Aim of the task: Where the records below show a line containing "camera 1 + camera", start copying; end with the line containing "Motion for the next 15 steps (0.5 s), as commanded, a", and copy it too.

Input material:
===============

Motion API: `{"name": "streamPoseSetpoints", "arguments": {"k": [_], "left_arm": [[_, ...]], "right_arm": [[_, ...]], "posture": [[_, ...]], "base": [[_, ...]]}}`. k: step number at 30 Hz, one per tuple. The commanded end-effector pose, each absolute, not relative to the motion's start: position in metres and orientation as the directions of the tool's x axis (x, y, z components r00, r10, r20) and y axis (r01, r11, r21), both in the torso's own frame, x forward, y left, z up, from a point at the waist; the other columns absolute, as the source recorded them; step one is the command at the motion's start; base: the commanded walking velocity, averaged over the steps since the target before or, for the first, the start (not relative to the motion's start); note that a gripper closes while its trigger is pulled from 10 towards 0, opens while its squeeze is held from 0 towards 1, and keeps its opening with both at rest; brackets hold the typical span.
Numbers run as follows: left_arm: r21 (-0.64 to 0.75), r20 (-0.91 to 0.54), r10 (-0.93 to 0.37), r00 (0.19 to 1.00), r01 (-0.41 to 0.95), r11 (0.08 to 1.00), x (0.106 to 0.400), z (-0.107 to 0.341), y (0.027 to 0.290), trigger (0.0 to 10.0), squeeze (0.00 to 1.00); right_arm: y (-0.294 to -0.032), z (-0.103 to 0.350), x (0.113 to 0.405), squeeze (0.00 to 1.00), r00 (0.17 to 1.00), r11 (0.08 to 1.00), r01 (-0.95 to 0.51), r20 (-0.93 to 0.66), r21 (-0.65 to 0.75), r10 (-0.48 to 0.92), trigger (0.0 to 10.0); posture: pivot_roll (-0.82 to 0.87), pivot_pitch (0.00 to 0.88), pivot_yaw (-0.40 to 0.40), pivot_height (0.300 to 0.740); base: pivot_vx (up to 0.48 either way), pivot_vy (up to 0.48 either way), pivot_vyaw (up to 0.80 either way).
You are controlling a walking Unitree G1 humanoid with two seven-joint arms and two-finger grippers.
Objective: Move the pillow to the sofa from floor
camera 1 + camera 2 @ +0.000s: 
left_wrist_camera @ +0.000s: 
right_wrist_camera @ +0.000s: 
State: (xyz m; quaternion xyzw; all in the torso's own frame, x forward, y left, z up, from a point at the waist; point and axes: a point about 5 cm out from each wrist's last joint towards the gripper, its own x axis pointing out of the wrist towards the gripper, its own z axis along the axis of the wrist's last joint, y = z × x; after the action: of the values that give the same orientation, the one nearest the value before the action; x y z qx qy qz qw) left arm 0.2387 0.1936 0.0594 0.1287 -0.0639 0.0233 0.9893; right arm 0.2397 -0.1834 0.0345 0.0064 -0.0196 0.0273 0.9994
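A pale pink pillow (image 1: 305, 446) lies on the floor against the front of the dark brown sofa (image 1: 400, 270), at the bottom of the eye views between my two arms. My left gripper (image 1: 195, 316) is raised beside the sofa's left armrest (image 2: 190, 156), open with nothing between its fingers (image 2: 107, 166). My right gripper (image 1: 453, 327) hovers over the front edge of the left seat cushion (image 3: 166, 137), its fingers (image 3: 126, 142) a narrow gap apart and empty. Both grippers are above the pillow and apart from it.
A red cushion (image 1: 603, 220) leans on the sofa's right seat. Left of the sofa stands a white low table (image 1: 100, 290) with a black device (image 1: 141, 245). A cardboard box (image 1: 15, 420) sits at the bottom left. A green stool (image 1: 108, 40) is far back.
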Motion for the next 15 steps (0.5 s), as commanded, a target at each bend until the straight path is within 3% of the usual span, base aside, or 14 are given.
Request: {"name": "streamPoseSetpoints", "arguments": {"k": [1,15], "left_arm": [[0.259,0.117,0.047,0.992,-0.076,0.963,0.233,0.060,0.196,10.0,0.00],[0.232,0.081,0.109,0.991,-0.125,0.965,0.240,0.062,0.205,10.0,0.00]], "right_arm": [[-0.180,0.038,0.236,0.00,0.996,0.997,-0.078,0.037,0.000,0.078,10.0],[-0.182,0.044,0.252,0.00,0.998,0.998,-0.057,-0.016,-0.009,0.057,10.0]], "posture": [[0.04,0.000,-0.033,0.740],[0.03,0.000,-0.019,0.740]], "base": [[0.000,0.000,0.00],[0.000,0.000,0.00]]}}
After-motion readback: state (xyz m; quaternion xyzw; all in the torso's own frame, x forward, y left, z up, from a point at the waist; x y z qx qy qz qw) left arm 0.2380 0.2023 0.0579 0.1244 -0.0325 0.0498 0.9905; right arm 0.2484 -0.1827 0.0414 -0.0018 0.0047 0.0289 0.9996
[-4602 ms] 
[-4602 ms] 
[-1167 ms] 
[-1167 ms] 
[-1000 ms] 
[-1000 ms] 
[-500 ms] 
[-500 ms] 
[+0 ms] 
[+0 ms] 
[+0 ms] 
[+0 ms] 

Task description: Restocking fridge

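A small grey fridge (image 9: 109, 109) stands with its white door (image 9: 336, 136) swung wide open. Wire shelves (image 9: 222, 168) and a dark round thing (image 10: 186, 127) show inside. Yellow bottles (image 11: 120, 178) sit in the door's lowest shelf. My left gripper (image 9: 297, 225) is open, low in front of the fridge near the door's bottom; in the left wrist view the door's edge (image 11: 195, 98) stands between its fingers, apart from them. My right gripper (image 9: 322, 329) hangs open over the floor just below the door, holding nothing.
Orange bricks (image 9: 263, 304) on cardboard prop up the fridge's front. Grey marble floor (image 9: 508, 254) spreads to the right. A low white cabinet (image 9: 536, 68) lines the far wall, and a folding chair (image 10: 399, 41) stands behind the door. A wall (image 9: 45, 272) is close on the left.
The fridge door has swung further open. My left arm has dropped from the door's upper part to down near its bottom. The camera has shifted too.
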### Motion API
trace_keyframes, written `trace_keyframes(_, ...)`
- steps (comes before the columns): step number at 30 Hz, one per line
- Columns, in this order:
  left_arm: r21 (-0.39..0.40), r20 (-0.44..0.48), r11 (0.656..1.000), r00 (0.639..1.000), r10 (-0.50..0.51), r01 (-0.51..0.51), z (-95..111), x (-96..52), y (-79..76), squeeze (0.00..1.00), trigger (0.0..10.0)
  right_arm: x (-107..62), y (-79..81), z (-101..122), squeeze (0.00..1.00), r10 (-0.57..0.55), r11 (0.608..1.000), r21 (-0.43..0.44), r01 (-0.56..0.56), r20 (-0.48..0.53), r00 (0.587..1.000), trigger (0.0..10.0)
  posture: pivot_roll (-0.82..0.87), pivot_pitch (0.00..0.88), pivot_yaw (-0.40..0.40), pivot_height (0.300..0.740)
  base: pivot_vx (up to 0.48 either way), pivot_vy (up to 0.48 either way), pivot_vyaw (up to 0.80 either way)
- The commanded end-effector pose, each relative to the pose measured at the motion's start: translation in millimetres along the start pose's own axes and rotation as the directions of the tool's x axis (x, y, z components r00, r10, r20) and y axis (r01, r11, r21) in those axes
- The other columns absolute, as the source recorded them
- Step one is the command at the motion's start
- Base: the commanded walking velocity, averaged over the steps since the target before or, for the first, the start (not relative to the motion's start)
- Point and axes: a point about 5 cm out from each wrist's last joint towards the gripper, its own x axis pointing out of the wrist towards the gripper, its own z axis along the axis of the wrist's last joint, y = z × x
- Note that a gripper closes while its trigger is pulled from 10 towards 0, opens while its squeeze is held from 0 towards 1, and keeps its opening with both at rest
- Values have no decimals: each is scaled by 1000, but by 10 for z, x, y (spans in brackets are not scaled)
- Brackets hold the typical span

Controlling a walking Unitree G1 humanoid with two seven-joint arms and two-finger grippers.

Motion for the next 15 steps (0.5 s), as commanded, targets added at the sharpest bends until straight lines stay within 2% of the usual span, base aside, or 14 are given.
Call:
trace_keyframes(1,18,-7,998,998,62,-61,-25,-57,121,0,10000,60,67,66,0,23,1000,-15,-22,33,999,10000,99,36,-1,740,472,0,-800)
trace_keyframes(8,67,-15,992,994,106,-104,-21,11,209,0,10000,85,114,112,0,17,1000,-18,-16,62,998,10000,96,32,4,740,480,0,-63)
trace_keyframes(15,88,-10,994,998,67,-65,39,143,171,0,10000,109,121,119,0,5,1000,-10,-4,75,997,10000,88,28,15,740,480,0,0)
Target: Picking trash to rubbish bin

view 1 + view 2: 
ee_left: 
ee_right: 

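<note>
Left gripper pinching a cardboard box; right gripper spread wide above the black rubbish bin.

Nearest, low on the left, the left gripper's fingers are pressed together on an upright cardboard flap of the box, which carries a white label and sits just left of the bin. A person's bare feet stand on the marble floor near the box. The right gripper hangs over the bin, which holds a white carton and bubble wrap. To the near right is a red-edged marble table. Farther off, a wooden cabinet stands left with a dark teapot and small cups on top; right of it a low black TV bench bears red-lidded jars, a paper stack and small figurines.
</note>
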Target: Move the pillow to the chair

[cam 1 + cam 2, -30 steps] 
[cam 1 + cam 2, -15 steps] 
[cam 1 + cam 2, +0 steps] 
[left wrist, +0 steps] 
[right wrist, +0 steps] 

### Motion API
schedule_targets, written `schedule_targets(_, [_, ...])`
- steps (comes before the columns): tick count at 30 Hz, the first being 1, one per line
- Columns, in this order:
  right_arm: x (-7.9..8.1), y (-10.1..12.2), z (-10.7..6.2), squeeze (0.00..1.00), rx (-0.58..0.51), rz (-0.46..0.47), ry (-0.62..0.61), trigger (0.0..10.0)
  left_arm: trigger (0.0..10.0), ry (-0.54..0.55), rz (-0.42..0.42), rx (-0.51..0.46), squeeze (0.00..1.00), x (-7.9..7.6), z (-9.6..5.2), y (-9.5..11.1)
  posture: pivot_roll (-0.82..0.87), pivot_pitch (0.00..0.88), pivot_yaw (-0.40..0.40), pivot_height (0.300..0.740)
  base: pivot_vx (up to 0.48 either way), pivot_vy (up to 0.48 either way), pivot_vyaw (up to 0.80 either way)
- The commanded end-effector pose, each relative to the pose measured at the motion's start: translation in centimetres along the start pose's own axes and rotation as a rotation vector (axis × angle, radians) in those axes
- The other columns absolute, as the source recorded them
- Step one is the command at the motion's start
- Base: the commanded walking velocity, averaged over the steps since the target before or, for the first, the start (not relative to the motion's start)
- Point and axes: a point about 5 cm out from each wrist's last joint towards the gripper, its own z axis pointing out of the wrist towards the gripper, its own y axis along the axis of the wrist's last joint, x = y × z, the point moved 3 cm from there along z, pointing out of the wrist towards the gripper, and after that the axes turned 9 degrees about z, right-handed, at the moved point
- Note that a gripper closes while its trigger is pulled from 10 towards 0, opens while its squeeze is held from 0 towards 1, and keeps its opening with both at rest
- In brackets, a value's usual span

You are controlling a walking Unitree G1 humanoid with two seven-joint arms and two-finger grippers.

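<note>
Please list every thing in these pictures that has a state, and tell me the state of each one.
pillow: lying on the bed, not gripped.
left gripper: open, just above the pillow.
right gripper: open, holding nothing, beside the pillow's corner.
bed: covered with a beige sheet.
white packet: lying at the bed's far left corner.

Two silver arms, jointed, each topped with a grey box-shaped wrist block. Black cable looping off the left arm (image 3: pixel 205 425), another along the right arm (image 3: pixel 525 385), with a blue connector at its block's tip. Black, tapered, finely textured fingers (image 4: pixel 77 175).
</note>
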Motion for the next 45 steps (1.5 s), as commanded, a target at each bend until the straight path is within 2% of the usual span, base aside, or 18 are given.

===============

Task answer:
camera 1 + camera 2 @ +0.000s: 
left_wrist_camera @ +0.000s: 
right_wrist_camera @ +0.000s: 
State: (xyz m; quaternion xyzw; all in the torso's own frame, x forward, y left, z up, from a point at the waist; point and axes: a point about 5 cm out from each wrist's last joint towards the gripper, its own x axis pointing out of the wrist towards the gripper, its own z axis along the axis of the wrist's last joint, y = z × x; after the action: of the values that give the same orientation, the one nearest the value before the action; x y z qx qy qz qw) left arm 0.2387 0.1936 0.0594 0.1287 -0.0639 0.0233 0.9893; right arm 0.2397 -0.1834 0.0345 0.0064 -0.0196 0.0273 0.9994
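A pale pink pillow (image 1: 305, 446) lies on the floor against the front of the dark brown sofa (image 1: 400, 270), at the bottom of the eye views between my two arms. My left gripper (image 1: 195, 316) is raised beside the sofa's left armrest (image 2: 190, 156), open with nothing between its fingers (image 2: 107, 166). My right gripper (image 1: 453, 327) hovers over the front edge of the left seat cushion (image 3: 166, 137), its fingers (image 3: 126, 142) a narrow gap apart and empty. Both grippers are above the pillow and apart from it.
A red cushion (image 1: 603, 220) leans on the sofa's right seat. Left of the sofa stands a white low table (image 1: 100, 290) with a black device (image 1: 141, 245). A cardboard box (image 1: 15, 420) sits at the bottom left. A green stool (image 1: 108, 40) is far back.
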Motion for the next 15 steps (0.5 s), as commanded, a target at each bend until the straight path is within 3% of the usual span, base aside, or 14 are given.

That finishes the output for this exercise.